About this task:
Transcribe the records in full; omit images.
-- Opening Marker --
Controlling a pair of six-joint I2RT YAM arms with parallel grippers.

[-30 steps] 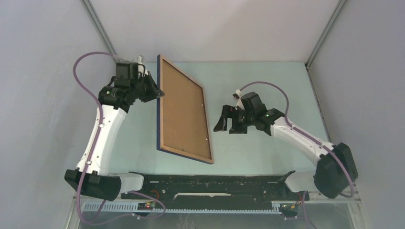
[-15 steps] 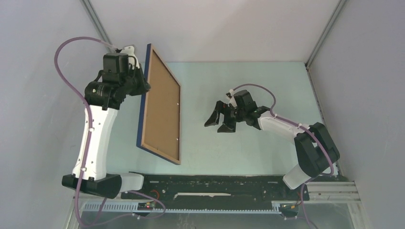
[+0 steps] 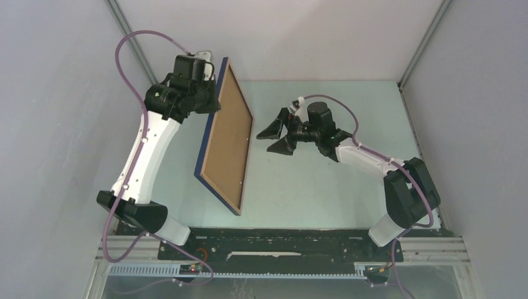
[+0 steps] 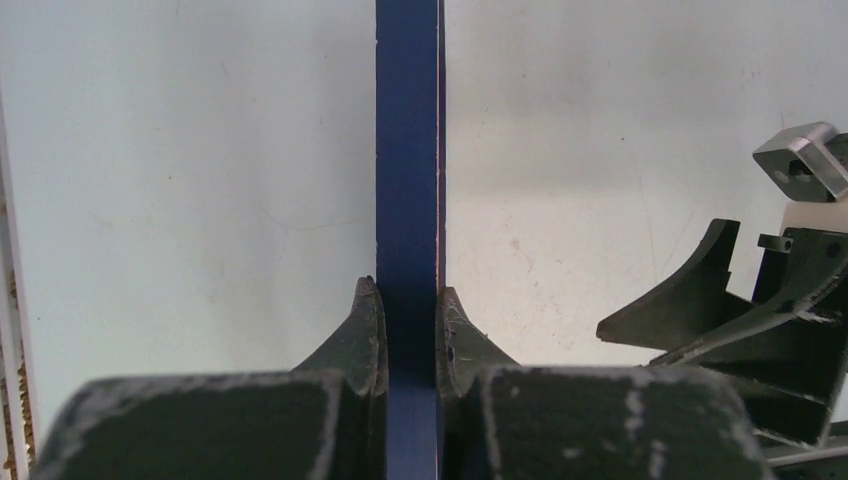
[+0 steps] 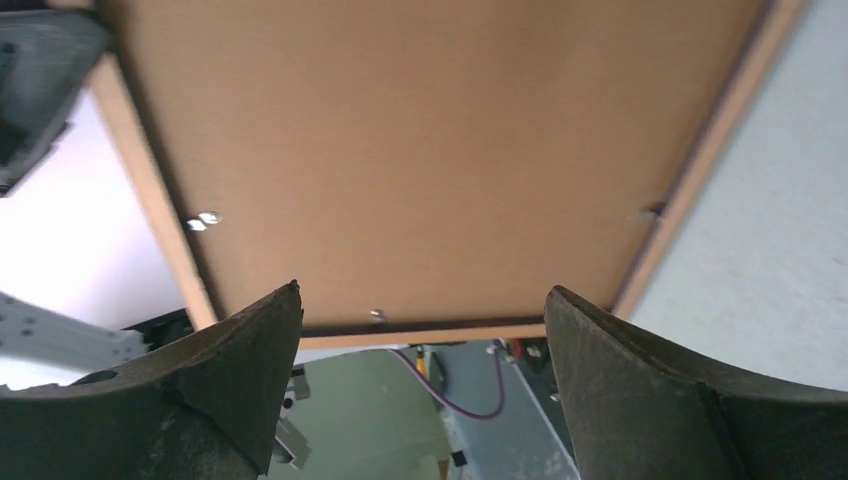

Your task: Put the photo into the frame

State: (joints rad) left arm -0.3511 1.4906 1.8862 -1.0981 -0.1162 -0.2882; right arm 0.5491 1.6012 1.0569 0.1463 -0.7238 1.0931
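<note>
My left gripper [image 4: 408, 308] pinches one edge of the frame [image 3: 229, 146], tipped up with its brown back facing my right gripper [image 3: 263, 142], wide open and holding nothing; such a small pinch could let the frame swing or slip.
</note>
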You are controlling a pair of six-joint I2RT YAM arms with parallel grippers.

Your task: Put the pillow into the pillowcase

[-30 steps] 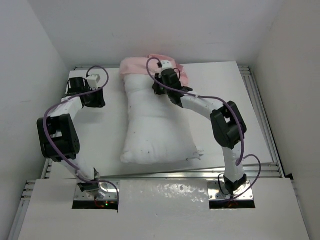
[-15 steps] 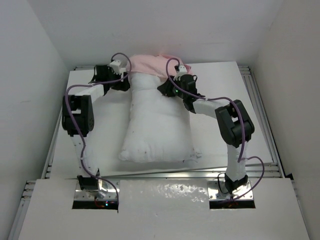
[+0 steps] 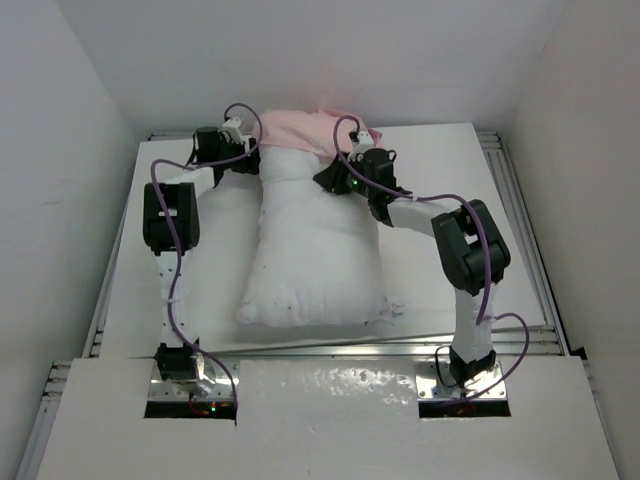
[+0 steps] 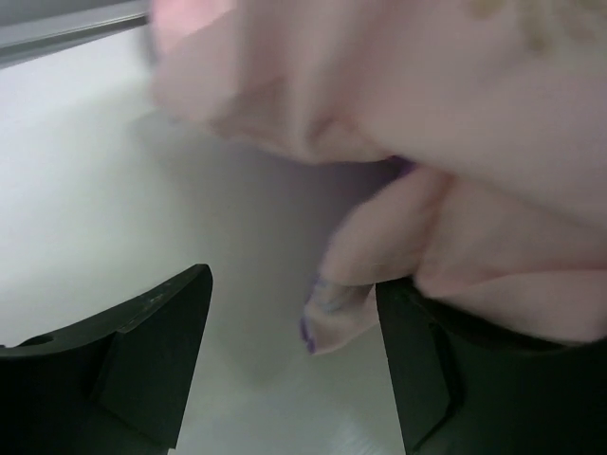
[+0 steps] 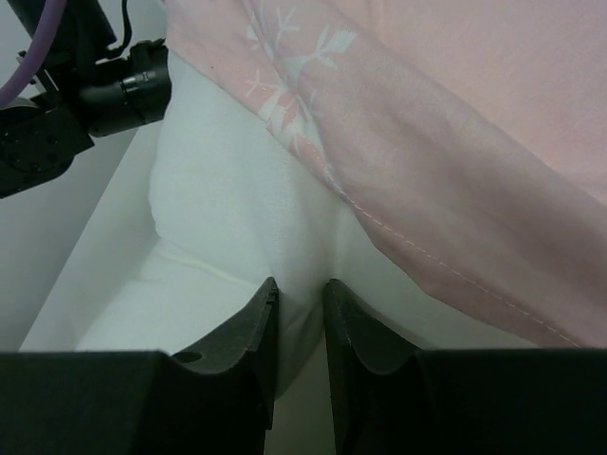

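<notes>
Two arms reach to the far end of one table (image 3: pixel 225 250). On the left, the left gripper (image 4: pixel 292 284) has its jaws wide apart at the left corner of the single pillowcase (image 3: pixel 300 128). A pink fold hangs between them, against the right finger. One white pillow (image 3: pixel 315 250) lies lengthwise mid-table, its far end covered by the pink case. On the right, the right gripper (image 5: pixel 301 289) has its jaws nearly together, pinching pillow fabric just below the case's hem.
</notes>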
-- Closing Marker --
Your solution:
Controlling a pair of six-joint I2RT YAM arms with parallel grippers.

[-30 steps] 
[-15 steps] 
[+0 steps] 
[+0 steps] 
[+0 steps] 

Your task: Put the photo into the frame

State: (joints rad) left arm -0.3511 1.4906 1.8862 -1.0981 -0.1162 -0.2882; right arm 0.5491 1.6012 1.0569 0.1463 -0.7238 1.0931
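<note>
My left gripper [image 4: 408, 308] pinches one edge of the frame [image 3: 229, 146], tipped up with its brown back facing my right gripper [image 3: 263, 142], wide open and holding nothing; such a small pinch could let the frame swing or slip.
</note>
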You are controlling a pair of six-joint I2RT YAM arms with parallel grippers.

Your task: Put the pillow into the pillowcase

[-30 steps] 
[-15 steps] 
[+0 steps] 
[+0 steps] 
[+0 steps] 

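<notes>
Two arms reach to the far end of one table (image 3: pixel 225 250). On the left, the left gripper (image 4: pixel 292 284) has its jaws wide apart at the left corner of the single pillowcase (image 3: pixel 300 128). A pink fold hangs between them, against the right finger. One white pillow (image 3: pixel 315 250) lies lengthwise mid-table, its far end covered by the pink case. On the right, the right gripper (image 5: pixel 301 289) has its jaws nearly together, pinching pillow fabric just below the case's hem.
</notes>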

This exercise has been worked through to completion.